Choose the scope_urls#

scope_urls is a mandatory attribute of parsers classes. It is essential to set it up correctly to make the library work as expected.

scope_urls is used by the library to choose which parser to call to parse an URL.

When scrape function is called, it will select the parser that match the given URL.

Example#

In the Github repository, there are two parsers.

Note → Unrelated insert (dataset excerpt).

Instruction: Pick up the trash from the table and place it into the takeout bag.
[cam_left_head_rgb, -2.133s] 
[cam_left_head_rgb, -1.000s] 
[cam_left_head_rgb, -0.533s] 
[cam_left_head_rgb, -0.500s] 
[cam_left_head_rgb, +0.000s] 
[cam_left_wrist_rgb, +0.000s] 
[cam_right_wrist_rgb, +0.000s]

class BooksParser(BaseParser):

    scope_urls = [
        "https://books.toscrape.com",
        "https://books.toscrape.com/catalogue/category/book_1/index.html",
        "https://books.toscrape.com/catalogue/category/books/{category}/index.html",
    ]

The following URLs will be parsed by BooksParser:

  • https://books.toscrape.com/

  • https://books.toscrape.com/catalogue/category/book_1/index.html

  • any URL matching https://books.toscrape.com/catalogue/category/books/{category}/index.html like https://books.toscrape.com/catalogue/category/books/travel_2/index.html

class BookParser(BaseParser):

    scope_urls = ["https://books.toscrape.com/catalogue/{book-name}/index.html"]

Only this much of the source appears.